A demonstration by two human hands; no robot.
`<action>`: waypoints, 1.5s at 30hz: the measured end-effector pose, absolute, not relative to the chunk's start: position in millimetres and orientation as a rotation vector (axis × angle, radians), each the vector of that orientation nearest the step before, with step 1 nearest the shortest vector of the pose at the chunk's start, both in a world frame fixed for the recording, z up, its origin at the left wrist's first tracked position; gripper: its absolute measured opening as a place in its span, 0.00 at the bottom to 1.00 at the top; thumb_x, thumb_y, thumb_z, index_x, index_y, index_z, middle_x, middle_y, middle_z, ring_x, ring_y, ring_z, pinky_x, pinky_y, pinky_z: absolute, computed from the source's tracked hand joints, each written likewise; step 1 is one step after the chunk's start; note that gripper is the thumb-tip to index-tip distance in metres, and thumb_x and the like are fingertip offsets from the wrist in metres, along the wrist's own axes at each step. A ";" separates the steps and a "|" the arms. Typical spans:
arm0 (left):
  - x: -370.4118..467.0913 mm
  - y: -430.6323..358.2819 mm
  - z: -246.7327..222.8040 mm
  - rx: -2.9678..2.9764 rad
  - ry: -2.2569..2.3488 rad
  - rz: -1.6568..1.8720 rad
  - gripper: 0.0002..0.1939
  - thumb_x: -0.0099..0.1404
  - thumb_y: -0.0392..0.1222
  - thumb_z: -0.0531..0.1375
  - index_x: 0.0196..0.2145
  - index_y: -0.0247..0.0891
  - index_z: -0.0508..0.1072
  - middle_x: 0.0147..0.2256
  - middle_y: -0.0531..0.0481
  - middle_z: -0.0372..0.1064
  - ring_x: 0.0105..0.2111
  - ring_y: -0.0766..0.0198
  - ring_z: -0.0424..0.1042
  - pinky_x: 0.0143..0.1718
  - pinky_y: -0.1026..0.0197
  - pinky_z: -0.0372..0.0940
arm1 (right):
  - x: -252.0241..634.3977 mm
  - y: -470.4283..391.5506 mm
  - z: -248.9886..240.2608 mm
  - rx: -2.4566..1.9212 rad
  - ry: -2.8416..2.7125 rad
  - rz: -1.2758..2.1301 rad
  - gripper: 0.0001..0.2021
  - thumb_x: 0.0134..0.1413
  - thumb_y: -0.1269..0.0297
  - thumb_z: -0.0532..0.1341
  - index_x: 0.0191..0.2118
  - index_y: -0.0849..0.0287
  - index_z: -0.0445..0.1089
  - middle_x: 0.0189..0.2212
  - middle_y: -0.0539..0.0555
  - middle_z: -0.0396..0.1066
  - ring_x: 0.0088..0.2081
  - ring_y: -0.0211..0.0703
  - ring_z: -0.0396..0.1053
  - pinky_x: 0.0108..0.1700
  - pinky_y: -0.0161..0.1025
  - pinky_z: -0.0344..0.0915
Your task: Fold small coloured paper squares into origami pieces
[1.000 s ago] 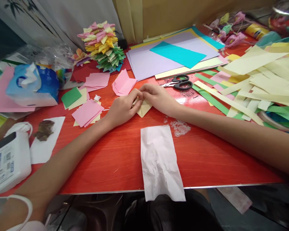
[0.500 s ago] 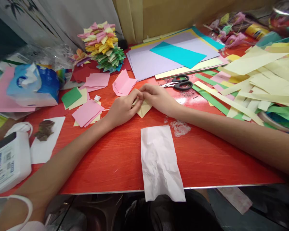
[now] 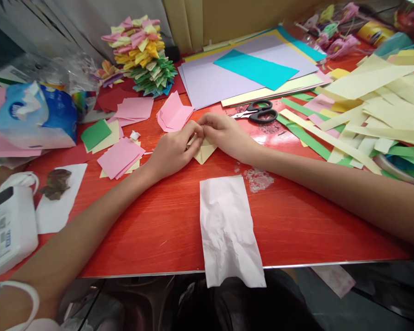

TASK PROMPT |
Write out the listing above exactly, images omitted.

REPLY |
A demonstration by two human hands; no robot.
`<action>`: waypoints, 1.5s at 30hz: the measured end-effector pose, absolute, not relative to the chunk's start: position in millimetres and orientation as a rotation vector (axis × angle, radians), each the vector of that orientation nearest the step before, with step 1 nearest the shortest vector of the pose at the chunk's start, both in a world frame fixed for the recording, z up, its origin at the left wrist's first tracked position; gripper: its absolute measured opening as a place in its span, 0.00 at the bottom to 1.00 at the top; thumb_x, thumb_y, thumb_z, index_x, index_y, index_z, middle_x, middle_y, middle_z, ring_x, ring_y, ring_z, pinky_x, pinky_y, pinky_z: absolute, computed from the source's tracked hand joints, each written likewise; step 1 is one step after the chunk's start; note that gripper is the thumb-tip to index-tip distance in metres, and thumb_x and the like are fingertip offsets from the wrist in metres, along the wrist's own axes at each step. A ";" separates the steps and a "|" the arms. Typical spans:
arm0 (left):
  - x: -370.4118..467.0913 mm
  - y: -430.6323..358.2819 mm
  - z: -246.7327..222.8040 mm
  - rx: -2.9678..2.9764 rad
  - ry: -2.2569..2.3488 rad
  - rz: -1.6568..1.8720 rad
  - gripper: 0.0002..0.1939
  - thumb_x: -0.0099..0.1404
  - thumb_y: -0.0392..0.1222
  - thumb_z: -0.0531..0.1375
  - index_x: 0.0196..0.2145
  - index_y: -0.0247..0.0891
  - index_z: -0.0508..0.1072
  - middle_x: 0.0147..0.2256
  - middle_y: -0.0531..0.0481
  - middle_z: -0.0372..0.1064
  - ring_x: 0.0105..0.2111
  - ring_y: -0.0766..0.0198
  - ring_z: -0.0424..0.1042
  - pinky_x: 0.0143..0.1718
  - pinky_y: -0.1026..0.0197
  - pinky_z: -0.0372..0.0940
arm1 (right):
  - x: -252.0241..634.3977 mm
  - y: -470.4283..391.5506 mm
  - z: -248.9886..240.2608 mm
  - rx: -2.4566..1.9212 rad
  - ry: -2.8416..2.7125 rad
  - rz: -1.2758..2.1301 rad
  - gripper: 0.0001..0.2021
  - thumb_x: 0.0134..0.1413
  - thumb_y: -0.1269..0.0297
  - thumb_z: -0.0532..0.1341
  - index_x: 0.0191..0.2118
  - index_y: -0.0849..0.0287
  - index_z: -0.0445..0.1089
  - middle_x: 0.0189..0.2212
  - middle_y: -0.0539..0.0555
  - middle_z: -0.0396..0.1066
  - ring_x: 0.0088..0.2081
  - ring_y: -0.0211..0.0703
  - ring_z: -0.0396..0.1053
  - pinky_x: 0.0108..0.1700
  - pinky_y: -0.0161..0.1025
  - pinky_z: -0.0344..0.0915
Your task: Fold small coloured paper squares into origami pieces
[1.000 s ago] 
[0.500 s ago] 
[now] 

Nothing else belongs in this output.